**EXERCISE**
This exercise calls for the records to be repeated in full, exactly as written.

**SOURCE MATERIAL**
>>>

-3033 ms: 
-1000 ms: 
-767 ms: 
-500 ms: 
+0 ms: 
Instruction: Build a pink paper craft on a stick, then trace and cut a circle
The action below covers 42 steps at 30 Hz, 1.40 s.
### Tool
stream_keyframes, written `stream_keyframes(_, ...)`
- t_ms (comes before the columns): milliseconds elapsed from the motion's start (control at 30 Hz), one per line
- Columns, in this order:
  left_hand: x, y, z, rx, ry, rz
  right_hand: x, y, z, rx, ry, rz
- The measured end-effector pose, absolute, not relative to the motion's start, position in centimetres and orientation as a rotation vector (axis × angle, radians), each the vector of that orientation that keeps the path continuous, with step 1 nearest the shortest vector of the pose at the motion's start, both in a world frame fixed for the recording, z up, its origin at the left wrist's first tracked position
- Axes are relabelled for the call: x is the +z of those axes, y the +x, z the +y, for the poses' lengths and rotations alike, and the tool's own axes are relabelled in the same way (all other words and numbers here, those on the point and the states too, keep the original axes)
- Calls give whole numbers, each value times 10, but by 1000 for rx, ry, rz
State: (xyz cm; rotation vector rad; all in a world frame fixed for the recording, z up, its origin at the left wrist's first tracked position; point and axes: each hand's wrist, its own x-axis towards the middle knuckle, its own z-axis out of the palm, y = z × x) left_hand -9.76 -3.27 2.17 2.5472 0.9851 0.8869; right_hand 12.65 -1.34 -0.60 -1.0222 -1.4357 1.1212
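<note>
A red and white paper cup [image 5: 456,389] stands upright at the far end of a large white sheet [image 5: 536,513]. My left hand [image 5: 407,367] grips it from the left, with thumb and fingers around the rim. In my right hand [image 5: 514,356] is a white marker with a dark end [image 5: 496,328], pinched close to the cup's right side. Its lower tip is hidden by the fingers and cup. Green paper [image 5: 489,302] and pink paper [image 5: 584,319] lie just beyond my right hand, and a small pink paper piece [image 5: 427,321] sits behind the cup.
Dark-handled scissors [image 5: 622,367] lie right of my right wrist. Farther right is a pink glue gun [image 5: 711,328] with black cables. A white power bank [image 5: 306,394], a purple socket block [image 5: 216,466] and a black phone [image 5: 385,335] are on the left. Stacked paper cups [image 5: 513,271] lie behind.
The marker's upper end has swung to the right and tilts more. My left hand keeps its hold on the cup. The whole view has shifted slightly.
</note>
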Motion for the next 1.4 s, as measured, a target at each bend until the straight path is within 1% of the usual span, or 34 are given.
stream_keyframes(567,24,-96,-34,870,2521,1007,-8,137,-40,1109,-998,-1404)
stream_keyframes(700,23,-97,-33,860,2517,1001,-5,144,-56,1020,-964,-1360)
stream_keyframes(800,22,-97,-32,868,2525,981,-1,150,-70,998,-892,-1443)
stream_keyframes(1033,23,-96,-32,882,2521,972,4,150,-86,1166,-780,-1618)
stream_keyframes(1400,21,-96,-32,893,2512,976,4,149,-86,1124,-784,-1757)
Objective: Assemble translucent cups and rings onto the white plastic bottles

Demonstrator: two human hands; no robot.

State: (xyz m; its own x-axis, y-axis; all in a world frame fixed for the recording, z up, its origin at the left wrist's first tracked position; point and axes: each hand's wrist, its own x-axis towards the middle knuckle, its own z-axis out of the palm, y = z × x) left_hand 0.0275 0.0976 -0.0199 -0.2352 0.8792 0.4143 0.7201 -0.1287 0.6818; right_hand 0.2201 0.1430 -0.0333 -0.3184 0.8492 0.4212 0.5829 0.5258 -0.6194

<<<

**EXERCISE SOLUTION**
-3033 ms: 
-1000 ms: 
-767 ms: 
-500 ms: 
+0 ms: 
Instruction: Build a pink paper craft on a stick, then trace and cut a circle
The action below covers 42 steps at 30 Hz, 1.40 s.
### Tool
stream_keyframes, written `stream_keyframes(_, ...)`
- t_ms (comes before the columns): milliseconds elapsed from the motion's start (control at 30 Hz), one per line
- Columns, in this order:
  left_hand: x, y, z, rx, ry, rz
  right_hand: x, y, z, rx, ry, rz
- The measured end-effector pose, absolute, not relative to the motion's start, position in centimetres and orientation as a rotation vector (axis × angle, radians), each the vector of that orientation that keeps the path continuous, with step 1 nearest the shortest vector of the pose at the motion's start, both in a world frame fixed for the recording, z up, its origin at the left wrist's first tracked position
- Axes are relabelled for the call: x is the +z of those axes, y the +x, z the +y, for the poses' lengths and rotations alike, and the tool's own axes are relabelled in the same way (all other words and numbers here, those on the point and the states too, keep the original axes)
- Calls give whole numbers, each value times 10, but by 1000 for rx, ry, rz
State: (xyz cm; rotation vector rad; all in a world frame fixed for the recording, z up, its origin at the left wrist's first tracked position; point and axes: each hand's wrist, its own x-axis towards the middle knuckle, its own z-axis out of the palm, y = z × x) left_hand -9.76 -3.27 2.17 2.5472 0.9851 0.8869; right_hand 12.65 -1.34 -0.60 -1.0222 -1.4357 1.1212
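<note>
A red and white paper cup [image 5: 456,389] stands upright at the far end of a large white sheet [image 5: 536,513]. My left hand [image 5: 407,367] grips it from the left, with thumb and fingers around the rim. In my right hand [image 5: 514,356] is a white marker with a dark end [image 5: 496,328], pinched close to the cup's right side. Its lower tip is hidden by the fingers and cup. Green paper [image 5: 489,302] and pink paper [image 5: 584,319] lie just beyond my right hand, and a small pink paper piece [image 5: 427,321] sits behind the cup.
Dark-handled scissors [image 5: 622,367] lie right of my right wrist. Farther right is a pink glue gun [image 5: 711,328] with black cables. A white power bank [image 5: 306,394], a purple socket block [image 5: 216,466] and a black phone [image 5: 385,335] are on the left. Stacked paper cups [image 5: 513,271] lie behind.
The marker's upper end has swung to the right and tilts more. My left hand keeps its hold on the cup. The whole view has shifted slightly.
</note>
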Motion for the next 1.4 s, as measured, a target at each bend until the straight path is within 1% of the usual span, or 34 are given.
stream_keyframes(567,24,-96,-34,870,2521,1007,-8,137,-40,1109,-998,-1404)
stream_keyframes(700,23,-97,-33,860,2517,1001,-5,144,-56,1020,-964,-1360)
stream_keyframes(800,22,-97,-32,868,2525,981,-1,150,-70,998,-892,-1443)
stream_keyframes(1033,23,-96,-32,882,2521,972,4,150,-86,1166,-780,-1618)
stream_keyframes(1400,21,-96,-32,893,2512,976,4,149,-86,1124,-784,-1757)
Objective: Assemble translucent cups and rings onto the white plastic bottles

Demonstrator: two human hands; no robot.

State: (xyz m; its own x-axis, y-axis; all in a world frame fixed for the recording, z up, its origin at the left wrist's first tracked position; point and axes: each hand's wrist, its own x-axis towards the middle knuckle, its own z-axis out of the palm, y = z × x) left_hand 0.0275 0.0976 -0.0199 -0.2352 0.8792 0.4143 0.7201 -0.1287 0.6818; right_hand 0.2201 0.1430 -0.0333 -0.3184 0.8492 0.4212 0.5829 0.5258 -0.6194

The reply to this exercise is complete.